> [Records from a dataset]

- Opening Delimiter -

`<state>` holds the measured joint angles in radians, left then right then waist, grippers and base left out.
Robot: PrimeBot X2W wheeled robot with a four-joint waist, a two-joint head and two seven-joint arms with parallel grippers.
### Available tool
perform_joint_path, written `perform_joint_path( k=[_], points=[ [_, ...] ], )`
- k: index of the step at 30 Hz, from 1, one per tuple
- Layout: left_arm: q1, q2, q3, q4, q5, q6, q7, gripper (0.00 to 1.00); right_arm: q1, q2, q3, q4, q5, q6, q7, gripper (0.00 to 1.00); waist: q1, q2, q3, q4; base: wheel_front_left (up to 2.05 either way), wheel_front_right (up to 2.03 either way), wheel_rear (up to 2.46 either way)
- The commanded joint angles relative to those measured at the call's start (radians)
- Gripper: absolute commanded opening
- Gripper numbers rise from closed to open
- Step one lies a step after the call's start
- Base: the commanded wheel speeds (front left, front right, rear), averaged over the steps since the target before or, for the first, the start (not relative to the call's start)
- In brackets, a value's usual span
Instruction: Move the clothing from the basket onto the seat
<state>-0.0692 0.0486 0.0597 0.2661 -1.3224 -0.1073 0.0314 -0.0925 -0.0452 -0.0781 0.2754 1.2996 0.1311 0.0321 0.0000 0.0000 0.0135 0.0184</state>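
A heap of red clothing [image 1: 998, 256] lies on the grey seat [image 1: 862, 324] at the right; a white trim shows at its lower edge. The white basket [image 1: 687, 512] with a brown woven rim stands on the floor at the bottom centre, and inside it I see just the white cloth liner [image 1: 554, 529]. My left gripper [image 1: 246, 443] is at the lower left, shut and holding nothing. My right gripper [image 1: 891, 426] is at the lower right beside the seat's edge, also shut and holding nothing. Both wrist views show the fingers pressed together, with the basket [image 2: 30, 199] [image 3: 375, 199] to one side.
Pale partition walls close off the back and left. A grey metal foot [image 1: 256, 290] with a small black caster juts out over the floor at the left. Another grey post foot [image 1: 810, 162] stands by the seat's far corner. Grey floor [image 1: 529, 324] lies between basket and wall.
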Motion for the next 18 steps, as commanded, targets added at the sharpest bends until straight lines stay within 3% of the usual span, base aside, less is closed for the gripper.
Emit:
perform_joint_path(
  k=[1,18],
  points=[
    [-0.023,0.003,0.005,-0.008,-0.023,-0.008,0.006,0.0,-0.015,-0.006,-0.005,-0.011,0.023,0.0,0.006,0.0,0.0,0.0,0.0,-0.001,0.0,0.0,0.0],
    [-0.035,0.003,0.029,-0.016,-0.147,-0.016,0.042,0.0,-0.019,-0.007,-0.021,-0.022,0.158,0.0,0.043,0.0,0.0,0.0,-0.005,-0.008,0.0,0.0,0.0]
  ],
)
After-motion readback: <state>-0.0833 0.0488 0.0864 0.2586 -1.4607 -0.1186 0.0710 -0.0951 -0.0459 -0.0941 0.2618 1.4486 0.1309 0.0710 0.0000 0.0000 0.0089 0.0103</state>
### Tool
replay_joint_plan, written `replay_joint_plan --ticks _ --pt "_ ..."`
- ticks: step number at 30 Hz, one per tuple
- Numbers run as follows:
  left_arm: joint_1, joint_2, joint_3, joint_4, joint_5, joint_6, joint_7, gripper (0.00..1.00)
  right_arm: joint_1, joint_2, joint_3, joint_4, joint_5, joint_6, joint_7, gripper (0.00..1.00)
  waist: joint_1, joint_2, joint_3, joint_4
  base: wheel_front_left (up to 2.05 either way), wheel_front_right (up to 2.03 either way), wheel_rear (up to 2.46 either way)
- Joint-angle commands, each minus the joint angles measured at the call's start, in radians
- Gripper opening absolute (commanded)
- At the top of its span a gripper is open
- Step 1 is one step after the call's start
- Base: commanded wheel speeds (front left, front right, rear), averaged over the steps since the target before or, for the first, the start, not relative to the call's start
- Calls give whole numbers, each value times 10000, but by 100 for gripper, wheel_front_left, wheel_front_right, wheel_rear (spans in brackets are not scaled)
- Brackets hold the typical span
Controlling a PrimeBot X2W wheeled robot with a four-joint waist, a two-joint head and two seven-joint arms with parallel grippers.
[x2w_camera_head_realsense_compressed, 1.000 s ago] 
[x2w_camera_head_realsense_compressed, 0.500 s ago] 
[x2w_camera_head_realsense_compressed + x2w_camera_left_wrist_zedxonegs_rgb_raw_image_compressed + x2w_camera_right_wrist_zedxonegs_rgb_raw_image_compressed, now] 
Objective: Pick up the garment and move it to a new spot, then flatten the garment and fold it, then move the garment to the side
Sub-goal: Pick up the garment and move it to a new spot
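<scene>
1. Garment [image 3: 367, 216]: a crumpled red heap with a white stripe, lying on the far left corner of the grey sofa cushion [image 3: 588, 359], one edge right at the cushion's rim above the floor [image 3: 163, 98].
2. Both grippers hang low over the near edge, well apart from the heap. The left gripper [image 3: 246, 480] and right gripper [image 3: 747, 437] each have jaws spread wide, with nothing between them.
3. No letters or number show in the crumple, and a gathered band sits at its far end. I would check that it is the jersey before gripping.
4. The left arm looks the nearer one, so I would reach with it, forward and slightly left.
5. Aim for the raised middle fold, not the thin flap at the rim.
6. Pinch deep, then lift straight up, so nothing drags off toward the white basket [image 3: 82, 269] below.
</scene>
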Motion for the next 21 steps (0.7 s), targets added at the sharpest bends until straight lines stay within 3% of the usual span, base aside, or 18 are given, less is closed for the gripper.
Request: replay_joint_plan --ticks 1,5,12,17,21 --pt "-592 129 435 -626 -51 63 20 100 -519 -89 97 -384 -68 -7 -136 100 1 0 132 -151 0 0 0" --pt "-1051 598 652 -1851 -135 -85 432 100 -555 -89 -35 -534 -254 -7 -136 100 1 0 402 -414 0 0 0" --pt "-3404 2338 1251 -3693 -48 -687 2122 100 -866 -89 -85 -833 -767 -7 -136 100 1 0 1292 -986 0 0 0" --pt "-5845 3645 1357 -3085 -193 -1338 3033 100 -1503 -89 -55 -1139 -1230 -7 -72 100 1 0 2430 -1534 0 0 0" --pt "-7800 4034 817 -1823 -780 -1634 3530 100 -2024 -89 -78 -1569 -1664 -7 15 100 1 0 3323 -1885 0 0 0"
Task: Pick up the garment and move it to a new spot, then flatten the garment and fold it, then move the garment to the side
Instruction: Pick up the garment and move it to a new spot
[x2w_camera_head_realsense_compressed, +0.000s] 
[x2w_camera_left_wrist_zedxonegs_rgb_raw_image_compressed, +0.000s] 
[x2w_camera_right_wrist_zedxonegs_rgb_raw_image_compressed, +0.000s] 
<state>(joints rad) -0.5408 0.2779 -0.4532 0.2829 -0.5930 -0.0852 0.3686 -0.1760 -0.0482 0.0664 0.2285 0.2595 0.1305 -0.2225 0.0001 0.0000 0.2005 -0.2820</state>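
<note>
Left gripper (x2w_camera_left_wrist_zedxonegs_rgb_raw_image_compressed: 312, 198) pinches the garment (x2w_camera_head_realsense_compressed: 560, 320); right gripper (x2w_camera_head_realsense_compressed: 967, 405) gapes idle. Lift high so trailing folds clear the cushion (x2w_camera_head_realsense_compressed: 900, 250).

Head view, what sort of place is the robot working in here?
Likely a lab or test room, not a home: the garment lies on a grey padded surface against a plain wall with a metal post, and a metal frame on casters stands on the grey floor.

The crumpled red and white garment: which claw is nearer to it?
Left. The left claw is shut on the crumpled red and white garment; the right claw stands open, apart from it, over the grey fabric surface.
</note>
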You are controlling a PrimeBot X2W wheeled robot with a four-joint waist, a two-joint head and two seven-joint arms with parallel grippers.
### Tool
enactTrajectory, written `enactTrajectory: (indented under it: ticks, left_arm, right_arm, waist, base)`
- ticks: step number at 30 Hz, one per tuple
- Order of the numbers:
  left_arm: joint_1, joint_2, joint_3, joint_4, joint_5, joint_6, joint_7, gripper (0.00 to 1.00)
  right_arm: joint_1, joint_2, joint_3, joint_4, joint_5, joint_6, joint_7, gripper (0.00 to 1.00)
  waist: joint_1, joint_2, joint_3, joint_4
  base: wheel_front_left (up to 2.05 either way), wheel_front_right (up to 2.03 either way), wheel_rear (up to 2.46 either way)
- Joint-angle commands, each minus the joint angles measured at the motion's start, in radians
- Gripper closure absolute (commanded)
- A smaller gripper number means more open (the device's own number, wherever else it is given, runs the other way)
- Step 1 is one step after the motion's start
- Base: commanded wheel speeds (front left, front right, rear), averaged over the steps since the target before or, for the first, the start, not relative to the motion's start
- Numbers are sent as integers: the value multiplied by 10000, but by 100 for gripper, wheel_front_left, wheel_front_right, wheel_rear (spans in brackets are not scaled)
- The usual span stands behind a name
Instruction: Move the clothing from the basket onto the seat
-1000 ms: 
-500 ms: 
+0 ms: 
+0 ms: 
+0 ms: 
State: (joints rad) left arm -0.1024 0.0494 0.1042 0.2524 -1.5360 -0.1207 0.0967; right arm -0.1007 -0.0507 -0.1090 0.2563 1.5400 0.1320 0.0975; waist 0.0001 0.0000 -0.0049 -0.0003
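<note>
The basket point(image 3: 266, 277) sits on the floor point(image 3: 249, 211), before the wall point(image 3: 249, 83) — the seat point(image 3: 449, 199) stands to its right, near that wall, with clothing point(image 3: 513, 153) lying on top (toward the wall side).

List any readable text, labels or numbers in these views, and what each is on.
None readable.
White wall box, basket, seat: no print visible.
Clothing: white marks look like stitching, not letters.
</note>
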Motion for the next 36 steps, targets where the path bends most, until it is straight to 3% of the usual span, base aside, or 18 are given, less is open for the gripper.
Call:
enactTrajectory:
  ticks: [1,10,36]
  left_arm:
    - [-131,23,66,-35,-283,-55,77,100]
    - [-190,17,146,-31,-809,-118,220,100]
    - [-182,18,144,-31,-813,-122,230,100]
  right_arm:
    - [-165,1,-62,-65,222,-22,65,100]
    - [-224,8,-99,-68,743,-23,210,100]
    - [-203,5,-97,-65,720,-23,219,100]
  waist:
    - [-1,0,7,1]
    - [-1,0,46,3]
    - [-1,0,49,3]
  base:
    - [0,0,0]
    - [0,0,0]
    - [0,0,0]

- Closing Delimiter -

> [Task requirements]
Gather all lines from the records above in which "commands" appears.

> [Problem solution]
- Joint-angle commands, each minus the joint angles measured at the call's start, in radians
- Joint-angle commands, each minus the joint angles measured at the motion's start, in radians

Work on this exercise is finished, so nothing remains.